Tu meurs : Le chemin que j’ai choisi était alors un chemin de paix. Je cherchais à communiquer, à comprendre. Quand il s’agit du cancer, notre médecine nous propose souvent un chemin inverse : on nous parle de monstres qui nous attaquent de l’intérieur, de cellules malignes, de guerre contre la maladie. Cette image belliqueuse de la maladie justifie tous les moyens : on brûle, on ampute, on empoisonne. J’ai suivi le protocole classique et je l’ai même assez bien supporté. Puisque j’étais en arrêt maladie, il m’a donné l’occasion de m’occuper de moi, de prendre soin de moi. Mais je ne pense pas qu’il m’ait guéri. On ne m’a d’ailleurs jamais parlé de guérison, seulement de rémission. Je pense que pour guérir, il ne suffit pas de tendre le bras et de laisser faire les autres. Il faut prendre sa responsabilité pour sa vie et sa santé en main. Etre responsable ne signifie pas être coupable. La culpabilité se réfère à quelque chose qui a eu lieu dans le passé. La responsabilité est l’attitude que nous choisissons en ce moment. 

En vie : Ma tumeur c’était alors transformée en envie. Je n’étais plus patiente, je suis devenue femme, un être humain qui s’interroge sur le sens de sa vie. Je ne pouvais pas voir ce qui m’arrivait séparément du monde dans lequel je vis. Ce monde va mal. Quand je regarde autour de moi, je vois des gens penchés sur leurs écrans. Nous nous enfermons dans des bulles, coupés des autres et de notre entourage.
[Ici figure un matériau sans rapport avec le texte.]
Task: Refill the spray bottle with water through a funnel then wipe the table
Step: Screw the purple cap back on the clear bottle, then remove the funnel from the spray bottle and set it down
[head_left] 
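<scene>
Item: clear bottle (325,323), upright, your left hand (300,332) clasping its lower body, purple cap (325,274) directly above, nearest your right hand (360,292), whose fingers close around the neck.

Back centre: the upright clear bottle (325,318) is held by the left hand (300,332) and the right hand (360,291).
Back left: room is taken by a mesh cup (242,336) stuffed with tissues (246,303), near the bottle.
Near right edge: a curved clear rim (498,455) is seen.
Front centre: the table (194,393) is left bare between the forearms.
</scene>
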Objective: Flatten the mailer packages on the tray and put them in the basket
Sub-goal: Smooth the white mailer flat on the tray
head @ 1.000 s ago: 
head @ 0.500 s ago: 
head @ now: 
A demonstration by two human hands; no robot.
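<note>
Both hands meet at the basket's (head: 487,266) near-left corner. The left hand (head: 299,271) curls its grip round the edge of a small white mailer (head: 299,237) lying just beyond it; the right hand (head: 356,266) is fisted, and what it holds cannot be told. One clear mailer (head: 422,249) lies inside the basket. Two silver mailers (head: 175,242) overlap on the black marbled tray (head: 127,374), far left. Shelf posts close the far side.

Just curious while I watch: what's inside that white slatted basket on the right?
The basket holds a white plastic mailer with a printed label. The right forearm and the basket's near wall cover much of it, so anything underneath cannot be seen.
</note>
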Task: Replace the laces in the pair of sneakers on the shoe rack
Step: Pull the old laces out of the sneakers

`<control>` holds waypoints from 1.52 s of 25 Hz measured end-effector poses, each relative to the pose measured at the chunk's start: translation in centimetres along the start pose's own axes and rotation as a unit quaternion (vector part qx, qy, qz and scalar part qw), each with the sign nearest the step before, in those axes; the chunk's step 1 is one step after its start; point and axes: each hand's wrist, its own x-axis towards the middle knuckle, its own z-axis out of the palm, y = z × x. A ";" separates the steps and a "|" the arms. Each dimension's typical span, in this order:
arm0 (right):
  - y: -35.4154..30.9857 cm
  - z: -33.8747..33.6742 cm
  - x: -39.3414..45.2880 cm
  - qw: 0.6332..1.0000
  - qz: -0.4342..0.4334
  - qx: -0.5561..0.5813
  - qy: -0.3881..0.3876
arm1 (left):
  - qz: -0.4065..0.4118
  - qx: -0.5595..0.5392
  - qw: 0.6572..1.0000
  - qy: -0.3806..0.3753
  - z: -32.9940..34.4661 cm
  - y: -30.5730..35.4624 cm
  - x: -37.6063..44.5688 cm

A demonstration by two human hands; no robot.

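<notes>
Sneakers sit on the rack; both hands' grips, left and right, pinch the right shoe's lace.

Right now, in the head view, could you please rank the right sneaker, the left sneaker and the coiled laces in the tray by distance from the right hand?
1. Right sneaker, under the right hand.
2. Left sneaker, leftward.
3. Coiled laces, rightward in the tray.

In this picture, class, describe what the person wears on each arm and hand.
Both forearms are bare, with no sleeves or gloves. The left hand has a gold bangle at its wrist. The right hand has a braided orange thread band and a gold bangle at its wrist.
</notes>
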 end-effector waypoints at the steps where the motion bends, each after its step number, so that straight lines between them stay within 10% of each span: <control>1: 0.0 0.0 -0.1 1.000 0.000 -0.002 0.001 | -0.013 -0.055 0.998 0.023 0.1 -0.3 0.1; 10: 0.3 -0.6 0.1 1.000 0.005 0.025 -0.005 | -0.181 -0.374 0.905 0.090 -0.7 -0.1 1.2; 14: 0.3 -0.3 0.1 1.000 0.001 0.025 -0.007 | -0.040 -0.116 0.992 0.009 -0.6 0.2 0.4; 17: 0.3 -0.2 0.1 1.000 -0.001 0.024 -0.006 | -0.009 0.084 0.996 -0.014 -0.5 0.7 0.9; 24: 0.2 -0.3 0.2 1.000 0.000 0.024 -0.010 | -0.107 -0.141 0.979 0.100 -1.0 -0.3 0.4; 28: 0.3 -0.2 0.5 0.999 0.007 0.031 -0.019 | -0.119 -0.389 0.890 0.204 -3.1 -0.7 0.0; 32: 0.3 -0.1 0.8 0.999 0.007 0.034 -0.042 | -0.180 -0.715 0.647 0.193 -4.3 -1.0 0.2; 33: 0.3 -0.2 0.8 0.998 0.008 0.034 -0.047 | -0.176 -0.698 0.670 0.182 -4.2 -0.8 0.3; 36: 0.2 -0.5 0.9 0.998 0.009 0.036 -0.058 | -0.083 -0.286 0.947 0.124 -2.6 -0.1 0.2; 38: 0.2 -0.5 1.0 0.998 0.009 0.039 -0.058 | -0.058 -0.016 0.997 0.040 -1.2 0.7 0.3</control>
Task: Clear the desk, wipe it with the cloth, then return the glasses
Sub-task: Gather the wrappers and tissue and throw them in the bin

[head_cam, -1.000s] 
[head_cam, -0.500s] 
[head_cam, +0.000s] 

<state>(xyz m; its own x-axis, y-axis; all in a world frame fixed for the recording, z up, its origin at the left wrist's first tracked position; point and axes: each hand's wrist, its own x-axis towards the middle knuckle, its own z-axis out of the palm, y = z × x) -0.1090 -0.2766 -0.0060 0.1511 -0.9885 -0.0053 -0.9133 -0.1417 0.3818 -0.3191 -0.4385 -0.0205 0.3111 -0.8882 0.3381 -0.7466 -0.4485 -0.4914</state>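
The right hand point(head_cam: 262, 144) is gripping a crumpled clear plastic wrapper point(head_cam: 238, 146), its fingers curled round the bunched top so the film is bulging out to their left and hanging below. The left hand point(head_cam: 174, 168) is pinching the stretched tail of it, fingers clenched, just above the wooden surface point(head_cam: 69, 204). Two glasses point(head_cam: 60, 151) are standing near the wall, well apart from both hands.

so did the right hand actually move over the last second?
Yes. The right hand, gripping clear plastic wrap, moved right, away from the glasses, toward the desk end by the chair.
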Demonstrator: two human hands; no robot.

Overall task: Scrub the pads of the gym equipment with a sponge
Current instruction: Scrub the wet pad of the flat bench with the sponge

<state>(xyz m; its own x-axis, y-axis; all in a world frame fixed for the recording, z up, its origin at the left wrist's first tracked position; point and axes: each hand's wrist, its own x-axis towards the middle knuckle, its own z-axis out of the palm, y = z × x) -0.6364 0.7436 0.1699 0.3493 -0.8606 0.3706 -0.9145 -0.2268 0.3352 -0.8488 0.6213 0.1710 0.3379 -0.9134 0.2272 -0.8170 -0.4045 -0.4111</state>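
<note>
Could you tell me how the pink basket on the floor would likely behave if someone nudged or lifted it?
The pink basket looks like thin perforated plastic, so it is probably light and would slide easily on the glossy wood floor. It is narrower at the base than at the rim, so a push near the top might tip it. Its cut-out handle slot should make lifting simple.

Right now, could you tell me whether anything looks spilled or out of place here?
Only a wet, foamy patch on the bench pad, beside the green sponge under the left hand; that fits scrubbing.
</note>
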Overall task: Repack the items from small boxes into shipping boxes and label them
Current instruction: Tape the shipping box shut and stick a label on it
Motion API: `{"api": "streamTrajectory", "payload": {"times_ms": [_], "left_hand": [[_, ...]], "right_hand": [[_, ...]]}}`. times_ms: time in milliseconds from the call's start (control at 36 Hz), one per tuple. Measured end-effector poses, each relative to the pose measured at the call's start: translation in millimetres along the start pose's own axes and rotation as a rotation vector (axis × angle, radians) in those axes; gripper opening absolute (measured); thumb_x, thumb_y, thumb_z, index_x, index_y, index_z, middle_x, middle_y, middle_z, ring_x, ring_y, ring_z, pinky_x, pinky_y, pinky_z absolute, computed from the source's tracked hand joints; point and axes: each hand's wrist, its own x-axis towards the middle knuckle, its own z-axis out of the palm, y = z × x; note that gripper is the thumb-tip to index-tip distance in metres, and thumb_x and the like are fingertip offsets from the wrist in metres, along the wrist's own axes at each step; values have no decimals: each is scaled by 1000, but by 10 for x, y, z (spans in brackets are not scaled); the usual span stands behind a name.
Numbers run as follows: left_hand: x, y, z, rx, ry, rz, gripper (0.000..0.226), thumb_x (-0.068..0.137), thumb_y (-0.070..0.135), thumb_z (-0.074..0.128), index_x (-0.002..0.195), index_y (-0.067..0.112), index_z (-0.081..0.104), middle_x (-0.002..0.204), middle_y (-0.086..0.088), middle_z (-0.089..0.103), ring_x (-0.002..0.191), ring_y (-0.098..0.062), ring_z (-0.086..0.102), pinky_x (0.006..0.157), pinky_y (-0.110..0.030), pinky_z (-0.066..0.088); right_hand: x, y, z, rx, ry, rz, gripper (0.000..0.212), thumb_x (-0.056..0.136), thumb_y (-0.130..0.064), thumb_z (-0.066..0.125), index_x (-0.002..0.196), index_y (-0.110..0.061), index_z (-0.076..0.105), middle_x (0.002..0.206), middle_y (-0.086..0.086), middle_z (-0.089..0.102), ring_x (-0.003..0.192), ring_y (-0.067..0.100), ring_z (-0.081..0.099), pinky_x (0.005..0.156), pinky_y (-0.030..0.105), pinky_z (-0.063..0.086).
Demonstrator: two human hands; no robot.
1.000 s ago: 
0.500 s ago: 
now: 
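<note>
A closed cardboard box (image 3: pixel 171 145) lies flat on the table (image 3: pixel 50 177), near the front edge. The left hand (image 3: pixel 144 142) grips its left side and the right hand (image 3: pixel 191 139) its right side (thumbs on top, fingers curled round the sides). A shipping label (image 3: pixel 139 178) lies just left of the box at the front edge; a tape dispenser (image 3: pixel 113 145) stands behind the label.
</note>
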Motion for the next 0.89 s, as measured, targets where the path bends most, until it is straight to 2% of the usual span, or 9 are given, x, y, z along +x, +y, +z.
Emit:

Dans notre enfer-mement, nous ne respectons plus les lois communes mais développons nos propres lois. En perte d’orientation, nous commençons à aller dans tous les sens, envahissons l’ensemble et risquons de provoquer la mort de l’organisme qui nous héberge. C’est exactement ce qui se passe dans un corps qui développe un cancer. Cette maladie, qui touchera bientôt la moitié de la population, nous communique-t-elle que nous nous sommes trompés de chemin ? Au lieu de sectionner, de diviser, de séparer, d’exclure nous devons nous mettre à intégrer, unir, créer des liens entre nous, des liens avec la nature et la vie,…. 

En vie : Comme nous, les cellules malades ne veulent pas tuer leur hôte car cela signifierait leur propre mort. Ces cellules veulent vivre ! Elles n’obéissent pas à l’apoptose, au programme d’autodestruction de chaque cellule, nécessaire pour garder l’ensemble en vie. Elles explosent dans tous les sens en quête de sens. Le cancer, serait-il alors plutôt un appel à la vie qu’un cri de mort ? Vivre plus en accord avec soi-même, être plus respectueux de ses propres désirs, développer une relation de bienveillance envers soi, accepter ses côtés lumineux et ses cotés sombres, prendre sa place dans cette vie, laisser s’exprimer ses dons et ses talents, son unicité, devenir créateur. Construire des liens avec les autres, échanger avec eux, partager, rire, se confier à eux, parler, s’ouvrir, ouvrir les bras , … Nous sommes des êtres de lien, nous avons profondément besoin de nous sentir unis, liés. Le problème est la séparation. La solution est l’union.